Is Something Missing from Your Resume
David Ivers is from Sydney, Australia. He is a qualified Primary and Secondary School Teacher. In total, he has served on school leadership teams for 16 years in senior leadership roles.
Once you have been offered the job, accepted it and have started your career with it, you should from time to time return to your Resume and ask yourself: Is something missing from my Resume? The answer may well be yes, and you should keep it updated regularly. This could include new qualifications, relevant professional development, perhaps even some experiences acting in a higher duty. Often people overlook volunteer work in their Resume. The reason is that we are wired to include only those jobs that we did for payment.

This is a great pity and should be rethought carefully. Volunteering for something on a regular basis has a number of benefits and makes some very powerful statements to your current and future employer.
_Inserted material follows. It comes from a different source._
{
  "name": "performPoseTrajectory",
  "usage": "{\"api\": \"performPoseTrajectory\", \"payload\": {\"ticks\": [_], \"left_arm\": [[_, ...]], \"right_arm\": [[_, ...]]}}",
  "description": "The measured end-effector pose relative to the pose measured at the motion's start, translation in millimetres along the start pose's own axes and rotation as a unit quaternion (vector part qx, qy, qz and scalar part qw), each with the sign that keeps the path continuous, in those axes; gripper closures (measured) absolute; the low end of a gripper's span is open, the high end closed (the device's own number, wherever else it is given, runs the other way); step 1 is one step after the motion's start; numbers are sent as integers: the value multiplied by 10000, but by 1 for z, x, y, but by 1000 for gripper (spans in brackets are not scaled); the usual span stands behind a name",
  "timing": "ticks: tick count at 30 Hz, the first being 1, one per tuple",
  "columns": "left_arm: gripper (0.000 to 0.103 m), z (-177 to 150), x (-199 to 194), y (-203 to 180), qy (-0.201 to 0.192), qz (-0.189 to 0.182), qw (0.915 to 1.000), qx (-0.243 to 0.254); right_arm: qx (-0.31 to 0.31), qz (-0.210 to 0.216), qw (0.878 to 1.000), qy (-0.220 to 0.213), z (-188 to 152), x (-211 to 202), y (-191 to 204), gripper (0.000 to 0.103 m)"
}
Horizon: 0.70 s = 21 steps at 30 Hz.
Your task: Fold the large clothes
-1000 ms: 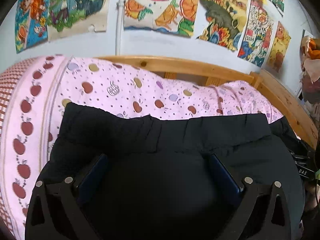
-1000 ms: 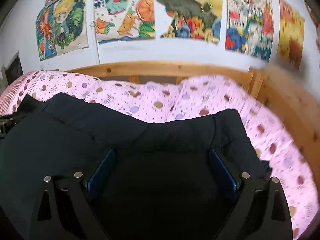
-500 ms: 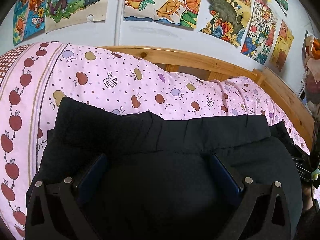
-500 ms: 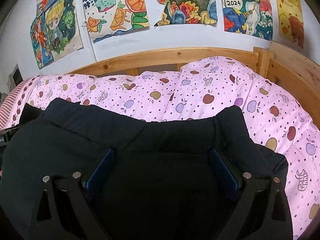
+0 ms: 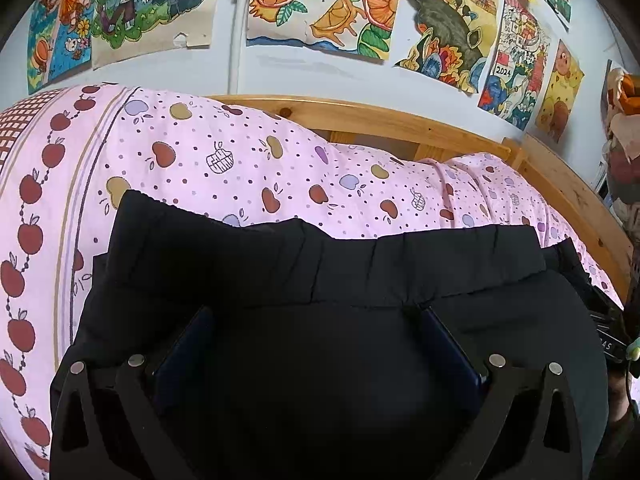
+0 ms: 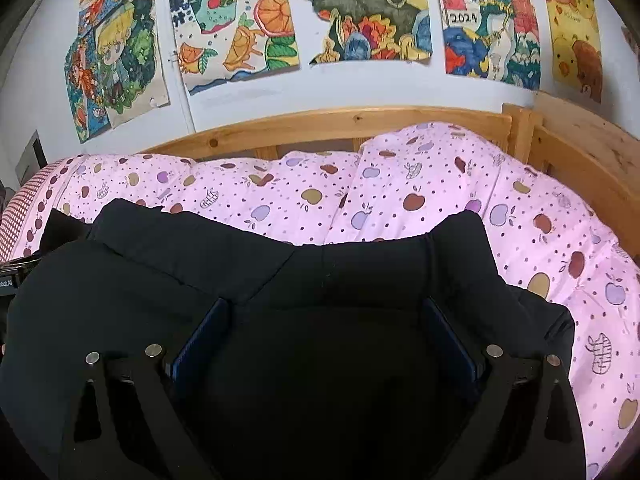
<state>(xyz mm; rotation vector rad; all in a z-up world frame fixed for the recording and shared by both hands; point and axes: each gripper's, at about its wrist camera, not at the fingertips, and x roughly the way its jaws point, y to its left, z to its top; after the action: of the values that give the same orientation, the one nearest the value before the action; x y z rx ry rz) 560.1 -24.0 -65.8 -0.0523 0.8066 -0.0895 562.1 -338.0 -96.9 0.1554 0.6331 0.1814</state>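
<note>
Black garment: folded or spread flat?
Folded, at least partly: in the right wrist view the black garment shows overlapping layers. Further folds are hidden.

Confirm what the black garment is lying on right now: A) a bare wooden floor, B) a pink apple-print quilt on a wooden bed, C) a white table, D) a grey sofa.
B: the black garment lies on the pink apple-print quilt, with the wooden bed frame behind.

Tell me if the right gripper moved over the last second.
Yes. The right gripper tilted down: the headboard and posters sit lower in its view.
</note>
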Motion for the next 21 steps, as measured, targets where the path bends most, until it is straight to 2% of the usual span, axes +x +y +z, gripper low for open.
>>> {"api": "performPoseTrajectory", "payload": {"ticks": [6, 11, 13, 16, 21], "left_arm": [[0, -6, -24, 8, -395, -285, 9988, -61], [0, -4, -64, 22, -815, -266, 9956, -391], [0, -4, -79, 35, -862, -239, 9944, -570], [0, -6, -91, 52, -692, -179, 9956, -614], [0, -19, -110, 84, -339, 237, 9991, -112]], "right_arm": [[19, -196, 9990, -410, 0, -33, 0, 9], [141, -339, 9972, -656, 0, -77, -16, 8], [178, -382, 9975, -563, -2, -89, -27, 8], [73, -550, 9977, -384, -6, -103, -41, 8], [-154, -654, 9976, 175, -16, -106, -58, 8]]}}
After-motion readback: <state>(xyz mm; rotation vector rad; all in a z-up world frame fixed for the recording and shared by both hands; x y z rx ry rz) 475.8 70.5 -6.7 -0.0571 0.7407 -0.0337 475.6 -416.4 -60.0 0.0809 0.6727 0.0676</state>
Typically, what your volunteer work does:

  • Indicates that you have a focus or passion for something other than work. This goes to issues of ‘work-life balance’.
  • Suggests that you are willing to give back to society. In doing so, you show a true humanity, one in which you seek collectively, to make the world a better place to be.
  • Develops a more global view of the world, one in which giving of your time allows you to engage with other like-minded people and with a demographic you may never have met.
  • Depending on what you volunteer for, you most likely will build a network of friends and colleagues, that may be complementary to your professional work.
  • If you are a recent graduate, you may find that volunteering your professional services is a way of getting valuable job experience that would allow you to apply for paid positions.
  • It screams to an employer that you likely have the important skills of Initiative, Resilience, Work-Life Balance, ‘Groundedness’ (with your inner self), Ability to make a sacrifice, Commitment and Teamwork.
You don’t have to volunteer at the start of your career, during your career can also be a game changer.
DAVID IVERS

This March is the 57th Anniversary of Peace Corps. In the early days of my teaching career, I taught for two years as a volunteer with a Religious Order, in a developing country. I taught in a school that had two other Australian volunteers, a volunteer from Japan (who worked on the agricultural project on the property) and two Peace Corps Volunteers. The experience was one that shaped me personally and professionally.

We were in a remote part of the country, accessible by Four – Wheel Drive or Truck. The road to the highway, which was also a dirt road, would often flood during the monsoon season. We could be cut off for up to three months as a result. You had to be able to depend on each other, for your own sake and the sake of the mission. To be able to teach in such an environment really honed the skills I had acquired Teacher training.

The Peace Corps Volunteers discovered a world not often reported on by their media at home and learned much from the Australians that worked in the school. It was of course mutually beneficial. We learned much about their country and often talked about Education in these countries. Of the two Peace Corps Volunteers, one had been a Vice-Principal in a High School in Florida, the other a High School Teacher Librarian also from Florida. The Australian Volunteers were also several years into their careers in Australia. You don’t have to volunteer at the start of your career, during your career can also be a game changer.

Of course, you don’t have to sign up for a two-year stint in a developing country. You can Volunteer in your own country. Whether it is with a charity such as the St. Vincent de Paul Society feeding the homeless at night, or providing First Aid services through the Red Cross or St. John Ambulance or folding the newsletter on a Friday at your local Church, the fundamental principle of ‘Giving Back’ to the world in a selfless manner, of being committed to something bigger than yourself in order to make the world a better place. Volunteering creates a skill set and a knowledge of the world that is invaluable. Not just to you by the way but to your employer as well!

For my money, General John Michel (USAF Retired), in his writing on the Jesuits and the election of Pope Francis, really nails the importance of service to others. What he says is equally applicable to volunteer work and is exactly the reason employers value it on your Resume.

“The world’s first Jesuit Pope is demonstrating daily his commitment to becoming the best human being he can possibly be. Not for selfish gain, mind you. But because he understands a life well lived is a life dedicated to serving humanity—one opportunity to add value to your surroundings at a time.

Keep in mind, you don’t have to be a pope or belong to a religious order to set an example worth emulating. You just have to be willing to LEARN the lessons of some of the world’s most successful change agents and resolve to be someone who can get over themselves in order to serve a purpose greater than themselves.”

(General John Michel. (2014). LEARN To Be Somebody in General Leadership (February 4, 2014).